La regulación de las Relaciones paterno-filiales

Hay necesidad de regular esta situación en el momento que, se rompe la pareja de hecho o se produce la separación o el divorcio de los cónyuges y existen hijos en común, o simplemente se produce el nacimiento de un hijo y los padres no forman pareja.

Llegado este momento, los progenitores o en el caso de que estos no se pongan de acuerdo, El Juez decidirán sobre esta materia que comprende básicamente los siguientes aspectos o medidas. Estas deben ser adoptadas teniendo como principal guía o mandato la búsqueda del interés del menor. Las medidas son los siguientes:

La Patria Potestad, que consiste en velar por ellos, tenerlos en su compañía, alimentarlos, educarlos y procurarles una formación integral, e incluso representarlos y administrar sus bienes.
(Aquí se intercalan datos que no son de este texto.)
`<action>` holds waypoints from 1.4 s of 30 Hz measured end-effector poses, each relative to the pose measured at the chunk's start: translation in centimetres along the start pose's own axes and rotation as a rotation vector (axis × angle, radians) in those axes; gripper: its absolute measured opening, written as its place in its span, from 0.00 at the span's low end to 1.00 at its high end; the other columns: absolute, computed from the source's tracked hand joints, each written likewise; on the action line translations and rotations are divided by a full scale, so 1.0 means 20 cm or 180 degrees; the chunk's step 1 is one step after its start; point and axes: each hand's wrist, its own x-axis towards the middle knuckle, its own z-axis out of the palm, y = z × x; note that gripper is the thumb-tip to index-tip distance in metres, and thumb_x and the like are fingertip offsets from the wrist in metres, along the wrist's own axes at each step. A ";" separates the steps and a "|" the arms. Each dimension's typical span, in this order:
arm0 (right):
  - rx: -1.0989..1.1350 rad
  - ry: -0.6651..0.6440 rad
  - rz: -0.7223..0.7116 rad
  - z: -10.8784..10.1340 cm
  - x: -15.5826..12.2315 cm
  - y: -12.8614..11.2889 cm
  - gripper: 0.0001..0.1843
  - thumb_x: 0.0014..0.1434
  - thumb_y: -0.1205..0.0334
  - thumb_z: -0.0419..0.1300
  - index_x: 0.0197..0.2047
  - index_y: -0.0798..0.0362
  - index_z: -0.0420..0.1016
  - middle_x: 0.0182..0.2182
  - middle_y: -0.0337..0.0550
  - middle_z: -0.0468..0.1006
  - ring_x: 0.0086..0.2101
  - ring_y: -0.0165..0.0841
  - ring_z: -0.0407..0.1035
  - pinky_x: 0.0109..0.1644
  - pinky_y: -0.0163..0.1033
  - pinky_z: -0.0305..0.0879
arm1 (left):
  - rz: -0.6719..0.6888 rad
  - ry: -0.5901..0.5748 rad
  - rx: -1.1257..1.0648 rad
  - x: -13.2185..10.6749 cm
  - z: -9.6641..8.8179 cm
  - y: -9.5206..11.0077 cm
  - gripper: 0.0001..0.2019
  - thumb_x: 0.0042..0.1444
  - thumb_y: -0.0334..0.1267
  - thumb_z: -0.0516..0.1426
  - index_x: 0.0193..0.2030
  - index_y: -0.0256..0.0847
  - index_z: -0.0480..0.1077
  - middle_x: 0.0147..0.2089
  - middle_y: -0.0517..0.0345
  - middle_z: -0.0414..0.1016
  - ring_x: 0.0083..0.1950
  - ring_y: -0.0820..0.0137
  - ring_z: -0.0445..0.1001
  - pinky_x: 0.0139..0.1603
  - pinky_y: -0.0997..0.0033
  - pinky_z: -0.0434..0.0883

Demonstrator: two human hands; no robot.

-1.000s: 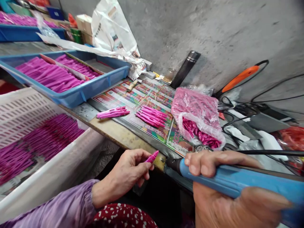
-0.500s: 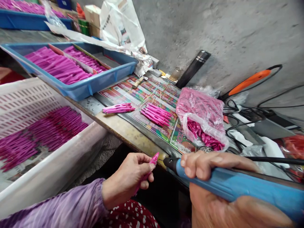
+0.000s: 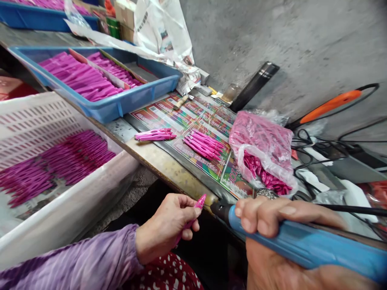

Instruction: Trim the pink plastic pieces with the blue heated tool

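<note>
Pink piece [image 3: 201,200] sits pinched between left fingers [image 3: 186,199]

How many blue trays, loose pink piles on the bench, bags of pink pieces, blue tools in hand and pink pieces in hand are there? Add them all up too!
Blue trays: 2, near tray and far tray
Loose pink piles: 2, left pile and right pile
Bag of pink pieces: 1
Held blue tool: 1
Held pink piece: 1
Total: 7

The left hand [image 3: 169,223] pinches a pink piece [image 3: 200,201] near the blue tool [image 3: 302,239] gripped in the right hand [image 3: 269,255].
</note>
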 end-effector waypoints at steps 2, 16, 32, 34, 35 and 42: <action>0.0021 -0.0044 -0.0001 0.00 0.00 0.00 0.20 0.62 0.42 0.66 0.34 0.51 0.76 0.20 0.33 0.70 0.19 0.30 0.64 0.26 0.40 0.67 | -0.0019 0.0017 0.0070 0.01 0.00 0.00 0.16 0.45 0.45 0.67 0.31 0.38 0.67 0.21 0.63 0.70 0.16 0.83 0.58 0.17 0.80 0.46; -0.0051 -0.0117 0.0513 -0.03 -0.01 -0.04 0.11 0.64 0.49 0.62 0.36 0.47 0.76 0.21 0.34 0.71 0.21 0.32 0.66 0.30 0.43 0.67 | -0.0115 0.0341 0.0251 0.01 0.04 0.02 0.07 0.56 0.35 0.59 0.30 0.38 0.67 0.20 0.64 0.70 0.14 0.82 0.57 0.15 0.80 0.47; 0.0082 -0.0383 0.0488 -0.05 -0.02 -0.03 0.09 0.68 0.54 0.58 0.40 0.48 0.76 0.22 0.34 0.72 0.22 0.32 0.66 0.31 0.44 0.68 | -0.0096 0.0344 0.0145 0.02 0.04 0.01 0.09 0.58 0.34 0.60 0.28 0.38 0.66 0.19 0.64 0.70 0.14 0.83 0.57 0.16 0.80 0.47; 0.0051 -0.0392 0.0500 -0.06 -0.02 -0.03 0.08 0.67 0.53 0.59 0.40 0.47 0.76 0.22 0.34 0.72 0.22 0.32 0.66 0.31 0.44 0.68 | -0.0165 0.0385 0.0195 0.01 0.05 0.02 0.09 0.59 0.33 0.59 0.28 0.38 0.66 0.20 0.64 0.70 0.14 0.83 0.57 0.15 0.80 0.46; 0.0040 -0.0380 0.0511 -0.06 -0.02 -0.03 0.09 0.67 0.53 0.59 0.40 0.47 0.76 0.22 0.34 0.72 0.21 0.32 0.66 0.31 0.44 0.68 | -0.0183 0.0399 0.0211 0.00 0.05 0.03 0.09 0.59 0.33 0.59 0.28 0.38 0.66 0.20 0.64 0.70 0.14 0.83 0.57 0.15 0.80 0.45; -0.0045 -0.0365 0.0475 -0.06 -0.01 -0.03 0.09 0.67 0.52 0.59 0.39 0.46 0.75 0.21 0.34 0.70 0.20 0.32 0.64 0.29 0.43 0.67 | -0.0048 0.0344 0.0199 0.03 0.04 0.00 0.09 0.60 0.34 0.60 0.29 0.37 0.66 0.20 0.64 0.71 0.14 0.83 0.57 0.16 0.80 0.49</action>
Básicamente consiste por tanto en decidir sobre todos los aspectos que incumben al menor.

Normalmente la Patria Potestad se atribuye a ambos padres, aunque en determinados supuestos recogidos en la ley el progenitor puede ser privado de la misma. La Patria Potestad por tanto se atribuye cuando no hay privación de la misma por las causas que prevé el Código Civil (que es lo normal) a ambos cónyuges.

Pero aunque ambos progenitores tengan atribuida la Patria Potestad, habrá que decidir quien la ejerce. Es decir si el Ejercicio es conjunto o se atribuye en exclusividad a uno de los progenitores. Lo normal es que sea ejercido por ambos, aunque al que vive con el menor habitualmente se le otorgan mayores facultades en lo relacionado con las decisiones de la vida ordinaria. La Patria Potestad será ejercida por uno solo de los padres en caso de ausencia, imposibilidad o incapacidad del otro. También puede ser atribuido en exclusiva a uno de los progenitores en el caso de que los padres vivan separados (es decir el menor solo conviva con uno de los mismos).

Una de las facultades de la Patria Potestad es la guardia y custodia, es decir la decisión de cual será el progenitor que convivirá con el menor. Esta se puede atribuir a uno solo de los padres o ser conjunta. En este último caso el menor vivirá parte del tiempo con uno y parte con otro.

También hay que adoptar alguna decisión sobre el tema de los alimentos. Por alimentos se entiende la cantidad con que cada uno de los padres tendrán que contribuir al sostenimiento de los hijos. En el caso de los hijos menores este derecho es mas amplio que cuando se trata de otros familiares. Se calcula teniendo en cuenta las necesidades de los hijos y las posibilidades de los padres. Se tienen en consideración no solo los gastos ordinarios de mantenimiento de los hijos, también los de carácter extraordinario. En el caso de los hijos menores, los alimentos tienen que tener en cuenta el status social de los progenitores. Los cuidados y atenciones que el progenitor guardador le de a los hijos se tienen en consideración como parte de su contribución a los alimentos. Hay que tener en cuenta para el calculo de la pensión de alimentos también los usos y disponibilidades del guardador.

Por último hay que tratar el tema de la comunicación o visitas de los menores con su progenitor no guardador. En esta materia como todas las que se encuentran recogidas dentro de la regulación de las relaciones paterno-filiales se rigen por el principio del interés del menor. Por tanto la decisión a adoptar sobre la materia puede ser muy diversa. Aunque lo mas habitual es que las visitas al cónyuge no guardador se establezcan del siguiente modo: fines de semana alternos, la mitad de las vacaciones de navidades y semana santa del menor y un mes de las vacaciones de verano.